Willie van Gemert stopt per direct met activiteiten POV en NVV
Willie van Gemert schrijft aan de NVV/POV-leden: „Ik kan mij niet vinden, en wil er ook geen verantwoordelijkheid voor dragen, in het handelen van de NVV Landelijke Bestuur ten opzichte van de NVV achterban ten aanzien van de samenwerkingsovereenkomst en vooral specifiek het negeren van de toezegging uit 2016 dat de ALV van de NVV moest instemmen met de samenwerkingsovereenkomst alvorens deze in werking zou treden (intentieovereenkomst). Als de voorzitter een half uur nodig heeft om uit te leggen waarom aan deze afspraak geen inhoud gegeven hoeft te worden, dan is dat ongeloofwaardig. Het staat er, het is toegezegd, dus uitvoeren. In mijn bestuursmentaliteit is dit onbehoorlijk bestuur, ondenkbaar en onaanvaardbaar.”
Van Gemert wijst in zijn openbare brief ook naar een onwerkbare situatie tussen hem en de huidige NVV voorzitter, die eind vorig jaar ontstond. „De voorzitter heeft geen vertrouwen meer in mij en kan niet vertellen of het vertrouwen nog hersteld kan worden en tot overmaat van ramp wordt er aan mijn integriteit getwijfeld (maart 2018). Een door mij geaccepteerde bemiddelaar/bemiddel poging (dec 2017)is niet aanvaard door de voorzitter van de NVV. In de laatste Landelijke Bestuursvergadering van de NVV wilde ze de tekst (over mijn integriteit )die ze op papier had staan niet herhalen voor het voltallige Landelijk Bestuur, deze tekst was al voorgelezen op de extra NVV bijeenkomst in Berkel-Enschot. Dit is echt onbehoorlijk bestuur, te laf om in een Landelijk Bestuur een tekst (waarin de woorden zelfverrijking, bizar, belangen verstrengeling, moet stoppen voorkwamen) te herhalen die ze wel voor een zaal met varkenshouders heeft uitgesproken. Dit zijn de belangrijkste punten voor mij om te besluiten het NVV lidmaatschap op te zeggen.”

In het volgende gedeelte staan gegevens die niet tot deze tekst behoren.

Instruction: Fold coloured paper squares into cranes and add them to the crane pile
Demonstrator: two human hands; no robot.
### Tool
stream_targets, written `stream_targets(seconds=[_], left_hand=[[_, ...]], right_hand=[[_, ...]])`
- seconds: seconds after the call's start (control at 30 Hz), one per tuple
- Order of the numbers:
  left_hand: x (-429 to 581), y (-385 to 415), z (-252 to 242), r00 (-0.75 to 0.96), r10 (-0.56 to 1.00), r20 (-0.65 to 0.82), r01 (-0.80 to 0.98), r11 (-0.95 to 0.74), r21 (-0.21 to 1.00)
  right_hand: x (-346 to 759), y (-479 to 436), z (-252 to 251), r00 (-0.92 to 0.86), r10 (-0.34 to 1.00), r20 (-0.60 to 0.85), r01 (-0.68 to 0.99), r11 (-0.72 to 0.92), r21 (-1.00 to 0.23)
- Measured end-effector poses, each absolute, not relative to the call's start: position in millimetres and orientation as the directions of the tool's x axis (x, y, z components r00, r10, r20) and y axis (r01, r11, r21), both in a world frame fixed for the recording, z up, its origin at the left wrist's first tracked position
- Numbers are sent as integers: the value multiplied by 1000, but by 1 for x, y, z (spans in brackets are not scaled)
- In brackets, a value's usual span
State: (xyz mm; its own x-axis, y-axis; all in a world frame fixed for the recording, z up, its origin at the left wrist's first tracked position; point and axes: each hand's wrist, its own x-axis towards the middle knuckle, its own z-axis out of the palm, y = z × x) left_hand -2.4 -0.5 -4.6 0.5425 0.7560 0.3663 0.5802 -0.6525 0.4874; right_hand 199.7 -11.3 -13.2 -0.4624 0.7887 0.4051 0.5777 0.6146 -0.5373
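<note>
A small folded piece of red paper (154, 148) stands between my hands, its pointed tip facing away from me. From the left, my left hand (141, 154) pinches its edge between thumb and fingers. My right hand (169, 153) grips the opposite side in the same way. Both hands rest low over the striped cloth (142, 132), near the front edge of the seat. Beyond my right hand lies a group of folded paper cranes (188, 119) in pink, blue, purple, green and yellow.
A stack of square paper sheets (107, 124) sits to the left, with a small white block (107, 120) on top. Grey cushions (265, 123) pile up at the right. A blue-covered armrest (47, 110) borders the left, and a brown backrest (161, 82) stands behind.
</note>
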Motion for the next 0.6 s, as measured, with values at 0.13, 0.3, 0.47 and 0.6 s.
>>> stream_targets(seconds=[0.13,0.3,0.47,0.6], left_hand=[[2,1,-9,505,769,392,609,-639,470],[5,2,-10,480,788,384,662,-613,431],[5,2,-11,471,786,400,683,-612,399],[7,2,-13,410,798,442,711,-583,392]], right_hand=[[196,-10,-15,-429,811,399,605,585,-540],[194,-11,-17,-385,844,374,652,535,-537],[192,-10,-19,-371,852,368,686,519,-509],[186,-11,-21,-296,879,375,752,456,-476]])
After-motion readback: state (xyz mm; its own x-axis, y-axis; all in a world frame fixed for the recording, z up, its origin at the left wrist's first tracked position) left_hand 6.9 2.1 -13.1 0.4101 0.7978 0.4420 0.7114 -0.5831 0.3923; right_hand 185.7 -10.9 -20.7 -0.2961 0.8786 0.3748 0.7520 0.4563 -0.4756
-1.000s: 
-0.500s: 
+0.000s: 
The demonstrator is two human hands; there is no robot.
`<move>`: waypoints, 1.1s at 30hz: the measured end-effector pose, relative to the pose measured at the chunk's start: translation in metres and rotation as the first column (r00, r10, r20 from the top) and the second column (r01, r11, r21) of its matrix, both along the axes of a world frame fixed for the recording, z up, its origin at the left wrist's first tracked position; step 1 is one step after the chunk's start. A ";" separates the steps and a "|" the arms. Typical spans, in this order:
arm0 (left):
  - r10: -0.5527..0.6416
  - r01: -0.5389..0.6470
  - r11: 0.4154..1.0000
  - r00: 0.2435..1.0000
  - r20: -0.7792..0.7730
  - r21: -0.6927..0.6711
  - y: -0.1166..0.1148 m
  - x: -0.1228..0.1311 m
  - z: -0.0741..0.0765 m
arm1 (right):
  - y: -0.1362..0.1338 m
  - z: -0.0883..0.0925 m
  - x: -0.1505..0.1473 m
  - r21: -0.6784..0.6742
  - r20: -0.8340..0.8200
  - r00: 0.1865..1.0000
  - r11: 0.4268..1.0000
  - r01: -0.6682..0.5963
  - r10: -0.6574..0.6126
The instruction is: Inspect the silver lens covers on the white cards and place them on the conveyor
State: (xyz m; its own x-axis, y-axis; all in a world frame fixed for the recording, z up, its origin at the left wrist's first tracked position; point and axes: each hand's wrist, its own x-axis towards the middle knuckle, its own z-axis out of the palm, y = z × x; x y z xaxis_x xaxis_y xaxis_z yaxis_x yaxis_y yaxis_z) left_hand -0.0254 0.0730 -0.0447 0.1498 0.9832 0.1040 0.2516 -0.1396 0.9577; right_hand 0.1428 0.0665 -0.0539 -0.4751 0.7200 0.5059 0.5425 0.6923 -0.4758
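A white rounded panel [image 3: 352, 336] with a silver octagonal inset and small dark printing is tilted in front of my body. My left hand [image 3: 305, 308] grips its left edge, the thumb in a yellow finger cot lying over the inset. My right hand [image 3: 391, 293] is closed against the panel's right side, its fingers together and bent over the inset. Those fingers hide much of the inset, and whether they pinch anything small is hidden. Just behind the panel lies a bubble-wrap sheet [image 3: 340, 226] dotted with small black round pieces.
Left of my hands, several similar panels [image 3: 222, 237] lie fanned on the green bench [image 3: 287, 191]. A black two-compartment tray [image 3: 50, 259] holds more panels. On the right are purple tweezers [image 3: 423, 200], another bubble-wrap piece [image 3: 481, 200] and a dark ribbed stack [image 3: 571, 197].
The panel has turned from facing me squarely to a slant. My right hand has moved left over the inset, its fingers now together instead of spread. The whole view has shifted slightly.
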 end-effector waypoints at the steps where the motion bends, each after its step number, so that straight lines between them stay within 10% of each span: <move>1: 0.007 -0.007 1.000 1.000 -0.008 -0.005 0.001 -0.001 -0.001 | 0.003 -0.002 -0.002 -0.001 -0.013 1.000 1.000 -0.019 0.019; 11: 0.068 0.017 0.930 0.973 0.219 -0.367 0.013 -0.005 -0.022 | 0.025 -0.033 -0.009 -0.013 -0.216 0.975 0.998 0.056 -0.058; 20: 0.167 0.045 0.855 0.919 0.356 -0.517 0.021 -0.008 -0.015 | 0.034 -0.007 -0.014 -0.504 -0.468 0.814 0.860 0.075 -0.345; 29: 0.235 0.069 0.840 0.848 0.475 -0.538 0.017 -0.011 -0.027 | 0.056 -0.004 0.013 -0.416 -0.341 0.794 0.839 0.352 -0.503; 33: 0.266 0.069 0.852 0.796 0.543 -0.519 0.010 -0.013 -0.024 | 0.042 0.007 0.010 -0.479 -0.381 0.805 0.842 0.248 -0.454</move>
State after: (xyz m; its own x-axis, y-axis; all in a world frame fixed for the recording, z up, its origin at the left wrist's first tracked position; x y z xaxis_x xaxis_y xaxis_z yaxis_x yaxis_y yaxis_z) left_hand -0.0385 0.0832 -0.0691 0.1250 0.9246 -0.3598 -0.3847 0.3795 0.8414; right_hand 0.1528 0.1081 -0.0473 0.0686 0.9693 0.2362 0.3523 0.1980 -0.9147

„Ik kan en wil geen enkele verantwoordelijkheid dragen of geassocieerd worden nu of in de nabije toekomst met twee specifieke onderdelen van de samenwerkingsovereenkomst”, vervolgt Van Gemert in zijn brief. „Een en ander zoals is verwoord in de brief van drie Brabantse regio’s. Alle pogingen om het besluitvormingsproces lokaal en provinciaal helder te krijgen lopen stuk, zelfs het toegezegde organogram komt er niet. De POV voorzitter weigerde op de extra NVV bijeenkomst een door de regio gemaakt organogram toe te zeggen of het organogram correct was of niet ook na aandringen vanuit de zaal, bleef ze weigeren. Dit ondanks de toezegging in een eerdere POV werkgroepvergadering van West-Brabant waar met overtuiging door de voorzitter werd gezegd dat zonder organogram de overeenkomst niet wordt getekend (febr.2018 ) Helaas ook een loze belofte. Deze bestuursstijl stuit mij tegen de borst, als dan ook nog op vraag van een varkenshouder of in de huidige samenwerkingsovereenkomst de ZLTO B.V. nog eens een vergelijkbaar convenant kan afsluiten zoals de ZLTO in het verleden heeft gedaan en dat wordt ook nog bevestigend beantwoord, dan slaan we met deze samenwerkingsovereenkomst de plank op dit onderdeel volledig mis. Ik neem het de POV kwalijk dat ze categorisch weigert om rekening te houden met de specifieke Brabantse situatie, de zwaarste provinciale eisen voor de varkenshouders en de hoogste lasten voor de varkenshouder. Een ZLTO die tevens eigenaar is van de Vion slachterijen, waardoor conflicterende belangen ontstaan. Dit schreeuwt om aanvullende eisen/extra waarborgen. Het herhaaldelijk vragen om vertrouwen door het POV-DB in de toekomstige samenwerking kan niet gebaseerd zijn op handelen van de ZLTO in het recente verleden. Op belangrijke dossiers zoals ammoniak en geur liggen de standpunten ver uit elkaar, ook dit vraagt om duidelijke besluitvormingsprocessen. Vertrouwen krijg je op basis van handelen, niet op basis van herhaaldelijke verzoeken.”
Van Gemert besluit zijn brief: „Één varkensgeluid is een goede zaak, maar niet tot elke prijs. We gaan op onderdelen op provinciaal niveau eerder toe naar een situatie zoals die was onder het Landbouwschap in plaats van een situatie die past bij deze tijd een goede sectorale belangenbehartiging met deling van de macht op alle niveaus en waar mogelijk samenwerken.”